> [YOUR GOAL]:
Filter the entries for the string "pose". Copy each line that has it.

** Opening DATA EXTRACTS block **

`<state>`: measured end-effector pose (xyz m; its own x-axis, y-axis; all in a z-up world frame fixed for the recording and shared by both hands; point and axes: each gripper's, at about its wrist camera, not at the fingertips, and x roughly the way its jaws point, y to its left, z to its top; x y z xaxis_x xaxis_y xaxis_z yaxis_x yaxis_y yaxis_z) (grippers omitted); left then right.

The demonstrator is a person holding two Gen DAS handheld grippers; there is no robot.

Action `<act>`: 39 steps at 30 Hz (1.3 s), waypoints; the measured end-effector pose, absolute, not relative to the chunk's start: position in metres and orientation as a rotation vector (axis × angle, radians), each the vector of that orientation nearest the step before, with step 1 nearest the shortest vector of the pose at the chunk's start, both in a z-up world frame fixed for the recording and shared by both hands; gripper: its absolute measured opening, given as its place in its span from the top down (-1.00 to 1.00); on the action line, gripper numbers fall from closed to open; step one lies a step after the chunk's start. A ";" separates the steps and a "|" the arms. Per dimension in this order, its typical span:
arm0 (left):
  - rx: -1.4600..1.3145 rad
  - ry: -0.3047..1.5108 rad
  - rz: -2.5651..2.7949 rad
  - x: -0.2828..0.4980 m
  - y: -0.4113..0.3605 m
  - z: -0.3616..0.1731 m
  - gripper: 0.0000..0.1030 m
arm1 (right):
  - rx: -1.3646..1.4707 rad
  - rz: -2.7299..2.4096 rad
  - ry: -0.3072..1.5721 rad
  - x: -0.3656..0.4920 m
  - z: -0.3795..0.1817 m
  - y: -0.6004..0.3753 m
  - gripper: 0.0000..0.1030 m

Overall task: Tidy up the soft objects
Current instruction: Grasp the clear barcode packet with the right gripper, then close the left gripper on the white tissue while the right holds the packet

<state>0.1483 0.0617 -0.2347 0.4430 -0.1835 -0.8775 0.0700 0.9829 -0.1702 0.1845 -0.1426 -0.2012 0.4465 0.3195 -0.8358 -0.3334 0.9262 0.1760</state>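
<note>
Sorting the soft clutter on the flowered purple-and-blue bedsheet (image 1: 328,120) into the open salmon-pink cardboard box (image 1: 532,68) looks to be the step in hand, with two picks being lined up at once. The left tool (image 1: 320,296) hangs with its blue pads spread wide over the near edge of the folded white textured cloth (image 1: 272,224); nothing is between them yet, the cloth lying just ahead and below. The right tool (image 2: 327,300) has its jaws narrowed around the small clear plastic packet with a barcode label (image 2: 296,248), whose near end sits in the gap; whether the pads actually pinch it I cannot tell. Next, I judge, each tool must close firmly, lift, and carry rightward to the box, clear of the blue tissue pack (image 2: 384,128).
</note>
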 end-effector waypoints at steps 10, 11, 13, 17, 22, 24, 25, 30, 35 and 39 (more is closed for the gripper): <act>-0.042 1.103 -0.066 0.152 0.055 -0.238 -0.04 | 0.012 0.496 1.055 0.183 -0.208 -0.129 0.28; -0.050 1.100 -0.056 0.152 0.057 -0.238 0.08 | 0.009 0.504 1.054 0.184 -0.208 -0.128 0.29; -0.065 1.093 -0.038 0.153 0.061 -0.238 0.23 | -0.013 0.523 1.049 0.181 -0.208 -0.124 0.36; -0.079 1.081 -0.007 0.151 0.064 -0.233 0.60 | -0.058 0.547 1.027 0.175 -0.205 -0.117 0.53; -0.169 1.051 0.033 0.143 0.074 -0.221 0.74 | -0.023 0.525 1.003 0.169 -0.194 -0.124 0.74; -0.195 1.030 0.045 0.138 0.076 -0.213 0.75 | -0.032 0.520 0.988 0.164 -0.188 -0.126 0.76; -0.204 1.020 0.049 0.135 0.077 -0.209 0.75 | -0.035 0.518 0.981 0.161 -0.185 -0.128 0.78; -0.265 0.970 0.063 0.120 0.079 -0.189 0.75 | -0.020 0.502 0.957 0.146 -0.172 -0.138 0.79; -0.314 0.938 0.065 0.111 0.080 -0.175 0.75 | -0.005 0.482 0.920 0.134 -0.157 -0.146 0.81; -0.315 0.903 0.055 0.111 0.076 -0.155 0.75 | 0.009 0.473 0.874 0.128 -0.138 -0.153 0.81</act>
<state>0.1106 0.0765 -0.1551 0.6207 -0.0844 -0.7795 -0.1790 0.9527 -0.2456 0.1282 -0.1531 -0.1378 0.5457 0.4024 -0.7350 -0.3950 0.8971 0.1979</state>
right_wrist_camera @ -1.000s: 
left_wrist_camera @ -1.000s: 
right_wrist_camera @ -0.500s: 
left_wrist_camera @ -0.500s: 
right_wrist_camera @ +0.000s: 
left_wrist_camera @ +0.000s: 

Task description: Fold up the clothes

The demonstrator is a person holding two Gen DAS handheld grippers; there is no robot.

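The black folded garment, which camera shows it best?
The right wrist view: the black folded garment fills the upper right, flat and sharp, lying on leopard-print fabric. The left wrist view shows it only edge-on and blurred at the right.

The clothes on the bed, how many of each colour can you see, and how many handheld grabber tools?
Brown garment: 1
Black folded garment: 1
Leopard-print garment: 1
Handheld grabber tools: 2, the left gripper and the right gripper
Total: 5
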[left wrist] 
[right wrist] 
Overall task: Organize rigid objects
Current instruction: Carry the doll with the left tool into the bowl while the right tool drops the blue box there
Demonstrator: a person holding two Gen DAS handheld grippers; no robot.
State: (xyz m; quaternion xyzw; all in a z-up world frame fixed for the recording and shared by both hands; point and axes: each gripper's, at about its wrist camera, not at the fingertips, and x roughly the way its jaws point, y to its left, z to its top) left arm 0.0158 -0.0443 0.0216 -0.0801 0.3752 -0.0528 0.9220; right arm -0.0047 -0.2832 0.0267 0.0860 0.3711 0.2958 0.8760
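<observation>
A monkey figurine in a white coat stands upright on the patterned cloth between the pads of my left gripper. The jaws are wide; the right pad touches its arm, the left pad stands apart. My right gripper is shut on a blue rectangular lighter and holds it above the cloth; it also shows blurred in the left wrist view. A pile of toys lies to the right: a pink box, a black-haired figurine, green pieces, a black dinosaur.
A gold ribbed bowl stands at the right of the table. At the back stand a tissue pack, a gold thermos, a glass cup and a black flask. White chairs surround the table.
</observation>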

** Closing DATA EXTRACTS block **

> [YOUR RESPONSE]:
`<state>`: measured end-effector pose (xyz m; its own x-axis, y-axis; all in a z-up world frame fixed for the recording and shared by both hands; point and axes: each gripper's, at about its wrist camera, not at the fingertips, and x roughly the way its jaws point, y to its left, z to its top; x y z xaxis_x xaxis_y xaxis_z yaxis_x yaxis_y yaxis_z) (grippers omitted); left then right.
Action `<act>`: 39 steps at 30 Hz (1.3 s), waypoints; the measured end-effector pose, absolute, not relative to the chunk's start: position in metres and orientation as a rotation vector (axis × angle, radians), each the vector of that orientation nearest the step before, with step 1 nearest the shortest vector of the pose at the chunk's start, both in a z-up world frame fixed for the recording and shared by both hands; gripper: its absolute measured opening, given as its place in its span from the top down (-1.00 to 1.00); on the action line, gripper numbers fall from closed to open; step one lies a step after the chunk's start. A ";" separates the steps and a "|" the arms. Per dimension in this order, its typical span:

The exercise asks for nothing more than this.